ECLI:NL:RVS:2025:395
Raad van State
- Voorlopige voorziening+bodemzaak
- Rechtspraak.nl
Hoger beroep vreemdeling tegen afwijzing verblijfsvergunning asiel
Op 4 februari 2025 heeft de voorzieningenrechter van de Afdeling bestuursrechtspraak van de Raad van State uitspraak gedaan in een hoger beroep van een vreemdeling tegen de afwijzing van zijn aanvraag voor een verblijfsvergunning asiel. De minister van Asiel en Migratie had op 28 november 2024 besloten om de aanvraag van de vreemdeling niet in behandeling te nemen. De rechtbank Den Haag, zittingsplaats Zwolle, verklaarde op 23 januari 2025 het beroep van de vreemdeling ongegrond. De vreemdeling, vertegenwoordigd door mr. I.N. Schalken, heeft hiertegen hoger beroep ingesteld en verzocht om een voorlopige voorziening.

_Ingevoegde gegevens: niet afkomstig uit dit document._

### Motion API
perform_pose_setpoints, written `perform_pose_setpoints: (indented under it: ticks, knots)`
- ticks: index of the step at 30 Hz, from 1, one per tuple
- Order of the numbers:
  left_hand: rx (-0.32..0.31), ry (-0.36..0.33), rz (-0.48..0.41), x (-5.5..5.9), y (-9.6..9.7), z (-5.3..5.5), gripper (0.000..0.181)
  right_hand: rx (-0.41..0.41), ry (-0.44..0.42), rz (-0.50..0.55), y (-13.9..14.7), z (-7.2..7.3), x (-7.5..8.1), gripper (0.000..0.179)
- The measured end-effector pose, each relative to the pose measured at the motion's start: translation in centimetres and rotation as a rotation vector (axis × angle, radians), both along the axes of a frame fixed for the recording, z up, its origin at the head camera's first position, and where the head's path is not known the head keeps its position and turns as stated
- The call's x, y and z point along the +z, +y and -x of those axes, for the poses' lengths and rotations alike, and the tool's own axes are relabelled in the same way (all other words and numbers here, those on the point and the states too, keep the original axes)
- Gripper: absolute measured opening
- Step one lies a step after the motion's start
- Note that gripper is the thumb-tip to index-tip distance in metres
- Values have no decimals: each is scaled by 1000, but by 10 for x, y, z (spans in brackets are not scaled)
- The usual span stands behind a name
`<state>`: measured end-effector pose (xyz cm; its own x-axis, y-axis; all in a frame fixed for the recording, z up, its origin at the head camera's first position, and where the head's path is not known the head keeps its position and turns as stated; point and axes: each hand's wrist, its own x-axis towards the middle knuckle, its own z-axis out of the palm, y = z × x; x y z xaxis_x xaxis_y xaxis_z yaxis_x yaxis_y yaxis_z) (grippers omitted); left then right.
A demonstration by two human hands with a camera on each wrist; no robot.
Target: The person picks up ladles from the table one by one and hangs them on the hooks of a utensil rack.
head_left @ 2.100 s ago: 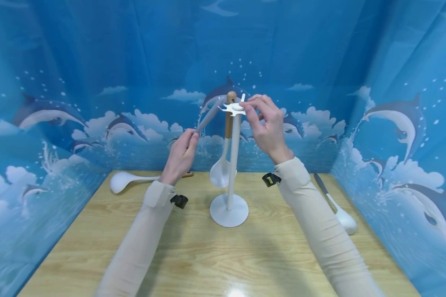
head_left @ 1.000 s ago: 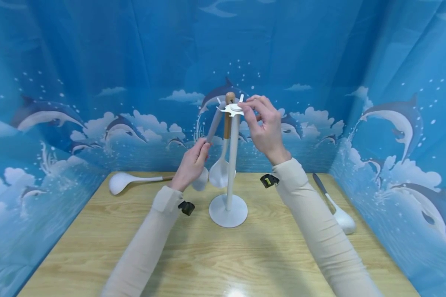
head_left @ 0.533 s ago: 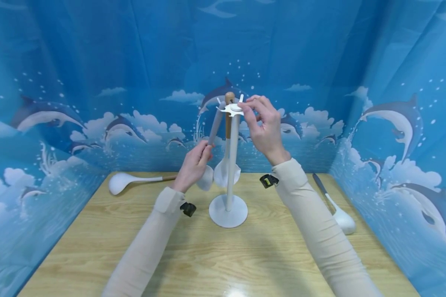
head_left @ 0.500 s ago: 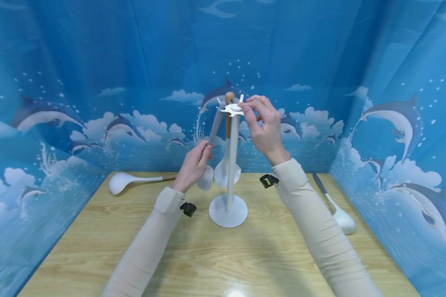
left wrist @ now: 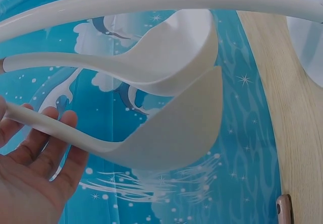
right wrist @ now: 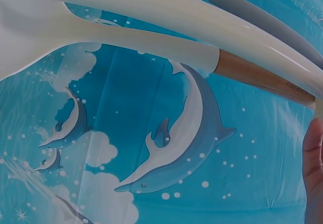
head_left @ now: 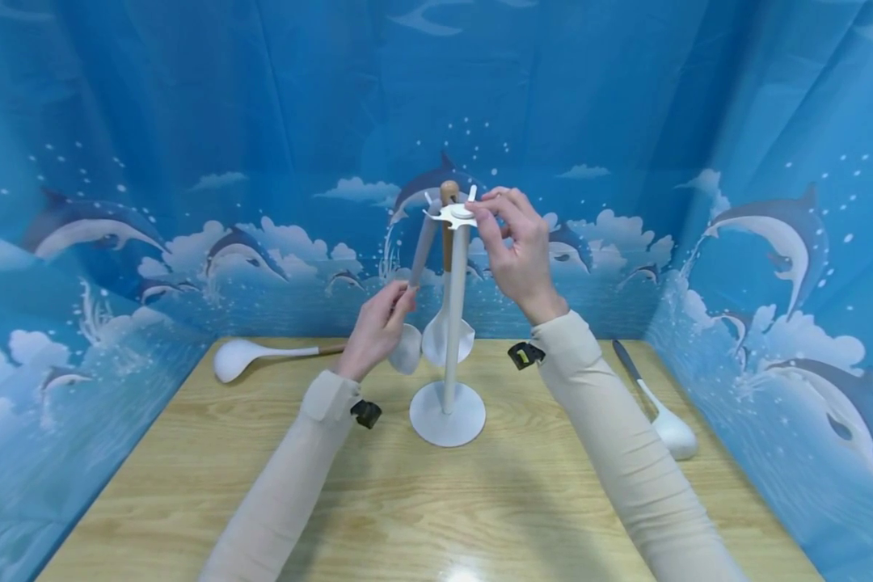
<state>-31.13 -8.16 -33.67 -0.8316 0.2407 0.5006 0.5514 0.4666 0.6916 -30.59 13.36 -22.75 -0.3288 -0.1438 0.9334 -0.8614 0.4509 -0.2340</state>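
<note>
In the head view, my left hand (head_left: 380, 327) grips the lower grey handle (head_left: 423, 250) of a spatula, whose white blade (head_left: 405, 349) hangs below. The handle's top is at the hooked crown of a white utensil stand (head_left: 455, 323). My right hand (head_left: 515, 250) pinches the knob on that crown with thumb and fingers. From the stand hangs a wooden-handled spatula (head_left: 447, 250), partly behind the pole. The left wrist view shows fingers (left wrist: 65, 133) under the held spatula's neck, its blade (left wrist: 171, 128) beside the other blade (left wrist: 176, 47). My right hand (right wrist: 314, 168) barely enters the right wrist view.
A white ladle (head_left: 240, 356) with a wooden handle lies at the table's back left, partly behind my left hand. A grey-handled ladle (head_left: 672, 432) lies at the right edge. The stand's round base (head_left: 447, 432) rests on the wooden table (head_left: 436, 501), enclosed by dolphin-print curtains (head_left: 335, 105).
My left hand has moved right and down, swinging the grey-handled spatula closer to the pole. The hanging wooden-handled spatula has shifted slightly right. My right hand has stayed on the crown.
</note>
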Motion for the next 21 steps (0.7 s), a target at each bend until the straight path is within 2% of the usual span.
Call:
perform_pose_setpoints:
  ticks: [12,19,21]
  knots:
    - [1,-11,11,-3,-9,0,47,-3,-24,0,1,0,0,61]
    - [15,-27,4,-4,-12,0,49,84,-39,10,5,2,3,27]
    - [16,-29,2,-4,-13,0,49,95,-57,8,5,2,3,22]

De voorzieningenrechter oordeelde dat het hoger beroep niet leidt tot vernietiging van de uitspraak van de rechtbank. De rechtbank had terecht en op goede gronden geoordeeld over de toepassing van artikel 17 van de Dublinverordening. De voorzieningenrechter nam de motivering van de rechtbank over en concludeerde dat het hogerberoepschrift geen vragen bevatte die in het belang van de rechtseenheid, rechtsontwikkeling of rechtsbescherming beantwoord moesten worden. Daarom werd het hoger beroep ongegrond verklaard en het verzoek om voorlopige voorziening afgewezen. De minister werd niet verplicht om proceskosten te vergoeden.
De uitspraak bevestigt de eerdere beslissing van de rechtbank en wijst het verzoek van de vreemdeling af. De uitspraak werd openbaar uitgesproken op 4 februari 2025.